■ What to produce:
Give the listing again in full, exactly as it appears.

■ Data provided:
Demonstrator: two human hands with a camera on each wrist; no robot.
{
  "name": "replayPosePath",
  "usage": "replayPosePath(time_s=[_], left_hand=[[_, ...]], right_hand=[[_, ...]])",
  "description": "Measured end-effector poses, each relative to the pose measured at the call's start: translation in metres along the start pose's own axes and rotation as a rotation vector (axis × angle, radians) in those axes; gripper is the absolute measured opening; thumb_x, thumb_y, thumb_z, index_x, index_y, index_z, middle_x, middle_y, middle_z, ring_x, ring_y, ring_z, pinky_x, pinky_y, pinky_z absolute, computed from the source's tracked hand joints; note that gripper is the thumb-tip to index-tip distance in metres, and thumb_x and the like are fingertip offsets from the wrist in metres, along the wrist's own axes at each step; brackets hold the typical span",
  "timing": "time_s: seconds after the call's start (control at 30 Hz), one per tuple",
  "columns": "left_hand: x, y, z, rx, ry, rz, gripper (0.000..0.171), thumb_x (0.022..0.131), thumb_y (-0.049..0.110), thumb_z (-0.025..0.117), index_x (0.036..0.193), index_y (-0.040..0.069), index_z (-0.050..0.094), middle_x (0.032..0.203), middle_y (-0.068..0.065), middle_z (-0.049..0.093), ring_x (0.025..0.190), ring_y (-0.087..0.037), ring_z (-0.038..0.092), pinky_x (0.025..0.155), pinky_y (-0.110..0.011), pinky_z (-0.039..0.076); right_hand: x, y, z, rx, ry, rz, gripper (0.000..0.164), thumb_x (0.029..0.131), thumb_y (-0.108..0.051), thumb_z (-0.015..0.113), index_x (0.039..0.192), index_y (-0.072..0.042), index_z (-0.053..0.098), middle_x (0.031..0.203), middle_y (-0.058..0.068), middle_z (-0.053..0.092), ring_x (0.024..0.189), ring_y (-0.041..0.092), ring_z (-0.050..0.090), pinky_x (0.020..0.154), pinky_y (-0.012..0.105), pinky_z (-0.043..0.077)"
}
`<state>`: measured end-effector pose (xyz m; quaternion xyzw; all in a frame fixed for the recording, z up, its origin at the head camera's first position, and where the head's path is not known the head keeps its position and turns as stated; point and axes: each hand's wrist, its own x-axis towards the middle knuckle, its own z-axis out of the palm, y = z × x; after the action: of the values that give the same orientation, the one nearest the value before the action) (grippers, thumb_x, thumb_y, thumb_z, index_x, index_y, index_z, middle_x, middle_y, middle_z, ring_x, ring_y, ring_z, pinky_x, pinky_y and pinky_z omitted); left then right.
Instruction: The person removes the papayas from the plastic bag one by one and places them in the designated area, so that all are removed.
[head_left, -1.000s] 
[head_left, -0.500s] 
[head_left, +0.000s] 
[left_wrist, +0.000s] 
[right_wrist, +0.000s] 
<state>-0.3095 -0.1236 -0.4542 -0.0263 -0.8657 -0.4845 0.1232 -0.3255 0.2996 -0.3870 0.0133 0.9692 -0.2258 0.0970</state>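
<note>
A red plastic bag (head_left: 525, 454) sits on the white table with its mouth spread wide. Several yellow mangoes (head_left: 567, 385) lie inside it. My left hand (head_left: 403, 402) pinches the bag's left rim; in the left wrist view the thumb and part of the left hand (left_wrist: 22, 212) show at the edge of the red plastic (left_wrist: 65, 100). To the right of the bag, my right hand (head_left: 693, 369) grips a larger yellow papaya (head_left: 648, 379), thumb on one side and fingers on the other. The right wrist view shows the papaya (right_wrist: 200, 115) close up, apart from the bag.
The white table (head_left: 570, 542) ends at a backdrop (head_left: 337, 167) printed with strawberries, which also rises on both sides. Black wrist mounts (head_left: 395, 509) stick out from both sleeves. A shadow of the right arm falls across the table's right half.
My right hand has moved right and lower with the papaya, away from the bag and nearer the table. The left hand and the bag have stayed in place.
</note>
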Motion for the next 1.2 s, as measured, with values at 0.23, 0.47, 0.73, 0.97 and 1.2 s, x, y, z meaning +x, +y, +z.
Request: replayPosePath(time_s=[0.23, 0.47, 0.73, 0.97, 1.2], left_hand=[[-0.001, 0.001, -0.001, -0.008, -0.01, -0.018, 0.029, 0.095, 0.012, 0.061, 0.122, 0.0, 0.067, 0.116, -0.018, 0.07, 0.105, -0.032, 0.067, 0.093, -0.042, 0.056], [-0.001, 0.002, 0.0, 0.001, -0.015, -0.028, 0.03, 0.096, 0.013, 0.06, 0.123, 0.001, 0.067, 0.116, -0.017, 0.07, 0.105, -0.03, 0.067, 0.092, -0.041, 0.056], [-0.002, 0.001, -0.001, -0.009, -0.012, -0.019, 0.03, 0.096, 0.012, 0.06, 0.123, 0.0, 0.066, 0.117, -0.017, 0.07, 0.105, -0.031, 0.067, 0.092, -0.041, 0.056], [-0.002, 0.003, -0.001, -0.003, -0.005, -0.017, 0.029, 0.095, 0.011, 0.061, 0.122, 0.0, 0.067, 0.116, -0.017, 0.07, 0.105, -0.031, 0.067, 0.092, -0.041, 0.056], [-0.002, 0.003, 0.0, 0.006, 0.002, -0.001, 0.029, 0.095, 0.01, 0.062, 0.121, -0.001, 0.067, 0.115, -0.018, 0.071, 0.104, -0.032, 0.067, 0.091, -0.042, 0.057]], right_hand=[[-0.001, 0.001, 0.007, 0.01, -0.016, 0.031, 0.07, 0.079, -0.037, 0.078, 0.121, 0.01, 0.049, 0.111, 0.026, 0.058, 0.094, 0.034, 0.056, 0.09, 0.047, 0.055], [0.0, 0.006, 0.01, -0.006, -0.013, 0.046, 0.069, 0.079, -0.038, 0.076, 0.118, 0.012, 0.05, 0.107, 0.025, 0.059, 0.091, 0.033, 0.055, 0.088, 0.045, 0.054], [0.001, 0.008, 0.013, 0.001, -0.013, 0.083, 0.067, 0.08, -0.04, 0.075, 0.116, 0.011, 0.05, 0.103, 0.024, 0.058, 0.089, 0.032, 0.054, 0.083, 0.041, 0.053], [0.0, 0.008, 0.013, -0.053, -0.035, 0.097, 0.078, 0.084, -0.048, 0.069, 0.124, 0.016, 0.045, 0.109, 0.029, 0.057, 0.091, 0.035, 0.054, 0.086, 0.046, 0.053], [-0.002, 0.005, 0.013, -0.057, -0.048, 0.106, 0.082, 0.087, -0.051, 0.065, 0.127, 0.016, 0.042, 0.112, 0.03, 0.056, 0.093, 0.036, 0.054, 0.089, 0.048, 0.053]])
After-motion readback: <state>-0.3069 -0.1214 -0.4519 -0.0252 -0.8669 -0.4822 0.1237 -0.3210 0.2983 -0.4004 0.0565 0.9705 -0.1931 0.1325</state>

■ Output:
Demonstrator: two human hands with a camera on each wrist; no robot.
{
  "name": "replayPosePath",
  "usage": "replayPosePath(time_s=[_], left_hand=[[_, ...]], right_hand=[[_, ...]])",
  "description": "Measured end-effector poses, each relative to the pose measured at the call's start: translation in metres along the start pose's own axes and rotation as a rotation vector (axis × angle, radians) in those axes; gripper is the absolute measured opening; thumb_x, thumb_y, thumb_z, index_x, index_y, index_z, middle_x, middle_y, middle_z, ring_x, ring_y, ring_z, pinky_x, pinky_y, pinky_z absolute, computed from the source's tracked hand joints; note that gripper is the thumb-tip to index-tip distance in metres, and thumb_x and the like are fingertip offsets from the wrist in metres, along the wrist's own axes at each step; brackets hold the typical span",
  "timing": "time_s: seconds after the call's start (control at 30 Hz), one per tuple",
  "columns": "left_hand: x, y, z, rx, ry, rz, gripper (0.000..0.171), thumb_x (0.022..0.131), thumb_y (-0.049..0.110), thumb_z (-0.025..0.117), index_x (0.036..0.193), index_y (-0.040..0.069), index_z (-0.050..0.094), middle_x (0.032..0.203), middle_y (-0.068..0.065), middle_z (-0.049..0.093), ring_x (0.025..0.190), ring_y (-0.087..0.037), ring_z (-0.038..0.092), pinky_x (0.025..0.155), pinky_y (-0.110..0.011), pinky_z (-0.039..0.076); right_hand: x, y, z, rx, ry, rz, gripper (0.000..0.164), thumb_x (0.029..0.131), thumb_y (-0.108..0.051), thumb_z (-0.015..0.113), index_x (0.039..0.192), index_y (-0.072..0.042), index_z (-0.053..0.098), middle_x (0.031..0.203), middle_y (-0.058..0.068), middle_z (-0.053..0.092), ring_x (0.024..0.189), ring_y (-0.041..0.092), ring_z (-0.050..0.090), pinky_x (0.020..0.154), pinky_y (-0.012..0.105), pinky_z (-0.043..0.077)"
}
`<state>`: measured end-effector pose (xyz m; quaternion xyzw; all in a frame fixed for the recording, z up, its origin at the head camera's first position, and where the head's path is not known the head keeps its position and turns as stated; point and axes: each hand's wrist, its own x-axis towards the middle knuckle, its own z-axis out of the palm, y = z × x; after the action: of the values that give the same orientation, the one nearest the value before the action) (grippers, thumb_x, thumb_y, thumb_z, index_x, index_y, index_z, middle_x, middle_y, middle_z, ring_x, ring_y, ring_z, pinky_x, pinky_y and pinky_z omitted); left then right.
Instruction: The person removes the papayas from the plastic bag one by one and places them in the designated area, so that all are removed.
[head_left, -1.000s] 
[head_left, -0.500s] 
[head_left, +0.000s] 
[left_wrist, +0.000s] 
[right_wrist, +0.000s] 
<state>-0.3095 -0.1236 -0.4542 -0.0263 -0.8657 -0.4845 0.1232 -0.3255 0.2996 -0.3870 0.0133 0.9692 -0.2258 0.0970</state>
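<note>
A red plastic bag (head_left: 525, 454) sits on the white table with its mouth spread wide. Several yellow mangoes (head_left: 567, 385) lie inside it. My left hand (head_left: 403, 402) pinches the bag's left rim; in the left wrist view the thumb and part of the left hand (left_wrist: 22, 212) show at the edge of the red plastic (left_wrist: 65, 100). To the right of the bag, my right hand (head_left: 693, 369) grips a larger yellow papaya (head_left: 648, 379), thumb on one side and fingers on the other. The right wrist view shows the papaya (right_wrist: 200, 115) close up, apart from the bag.
The white table (head_left: 570, 542) ends at a backdrop (head_left: 337, 167) printed with strawberries, which also rises on both sides. Black wrist mounts (head_left: 395, 509) stick out from both sleeves. A shadow of the right arm falls across the table's right half.
My right hand has moved right and lower with the papaya, away from the bag and nearer the table. The left hand and the bag have stayed in place.
</note>
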Motion for the next 1.2 s, as measured, with values at 0.23, 0.47, 0.73, 0.97 and 1.2 s, x, y, z meaning +x, +y, +z.
Request: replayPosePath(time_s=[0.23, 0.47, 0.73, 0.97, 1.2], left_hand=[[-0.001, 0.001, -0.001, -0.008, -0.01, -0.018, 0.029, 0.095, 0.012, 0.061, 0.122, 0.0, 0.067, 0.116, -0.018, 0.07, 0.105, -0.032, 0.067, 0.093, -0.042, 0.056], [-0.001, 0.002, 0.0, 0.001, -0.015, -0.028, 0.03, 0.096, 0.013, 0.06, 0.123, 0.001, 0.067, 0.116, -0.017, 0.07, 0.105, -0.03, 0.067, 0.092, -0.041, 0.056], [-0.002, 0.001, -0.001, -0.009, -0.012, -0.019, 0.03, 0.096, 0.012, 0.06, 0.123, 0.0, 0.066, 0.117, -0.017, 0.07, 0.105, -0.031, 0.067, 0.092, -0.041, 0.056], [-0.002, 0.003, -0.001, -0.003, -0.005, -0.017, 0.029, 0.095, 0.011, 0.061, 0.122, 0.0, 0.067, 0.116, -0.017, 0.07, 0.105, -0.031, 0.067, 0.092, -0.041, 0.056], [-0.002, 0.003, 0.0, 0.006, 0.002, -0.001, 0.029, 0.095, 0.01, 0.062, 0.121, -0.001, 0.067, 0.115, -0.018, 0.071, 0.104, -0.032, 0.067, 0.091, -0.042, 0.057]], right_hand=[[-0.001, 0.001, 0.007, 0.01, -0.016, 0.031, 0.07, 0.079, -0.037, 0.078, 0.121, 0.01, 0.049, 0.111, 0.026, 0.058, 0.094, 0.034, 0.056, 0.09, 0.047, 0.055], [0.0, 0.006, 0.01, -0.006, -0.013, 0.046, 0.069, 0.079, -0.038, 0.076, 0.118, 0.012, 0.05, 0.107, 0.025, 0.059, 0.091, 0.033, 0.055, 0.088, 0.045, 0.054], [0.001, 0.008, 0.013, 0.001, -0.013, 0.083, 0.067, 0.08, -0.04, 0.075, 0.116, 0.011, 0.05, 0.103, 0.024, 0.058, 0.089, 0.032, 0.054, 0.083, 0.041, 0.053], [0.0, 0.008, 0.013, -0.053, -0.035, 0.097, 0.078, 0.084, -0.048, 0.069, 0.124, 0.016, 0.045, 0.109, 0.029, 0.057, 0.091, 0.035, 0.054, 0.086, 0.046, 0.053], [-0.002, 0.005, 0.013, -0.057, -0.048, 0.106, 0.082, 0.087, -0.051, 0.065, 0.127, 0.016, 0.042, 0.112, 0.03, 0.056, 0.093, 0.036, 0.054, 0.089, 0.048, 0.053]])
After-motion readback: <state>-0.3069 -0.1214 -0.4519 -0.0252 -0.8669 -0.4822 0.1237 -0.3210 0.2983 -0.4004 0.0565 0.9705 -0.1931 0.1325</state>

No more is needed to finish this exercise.